** Task details **
Repeat the listing that follows, character for character, minus the pictures.

::: Dataset excerpt

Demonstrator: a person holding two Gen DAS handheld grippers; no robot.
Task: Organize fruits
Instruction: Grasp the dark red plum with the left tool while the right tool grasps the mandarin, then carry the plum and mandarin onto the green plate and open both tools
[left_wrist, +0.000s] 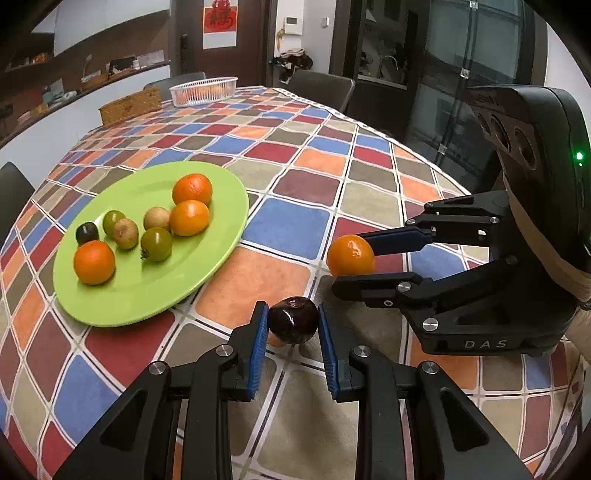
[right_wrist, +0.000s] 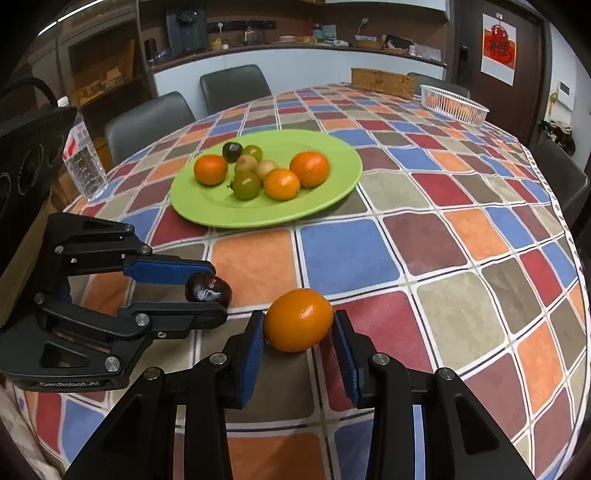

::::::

** Response below **
Demonstrator: a person holding two Gen DAS handheld grippers; no robot.
Task: Organize fruits
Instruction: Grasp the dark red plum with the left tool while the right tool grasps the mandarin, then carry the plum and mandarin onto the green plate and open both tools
[left_wrist, +0.000s] 
[right_wrist, +0.000s] 

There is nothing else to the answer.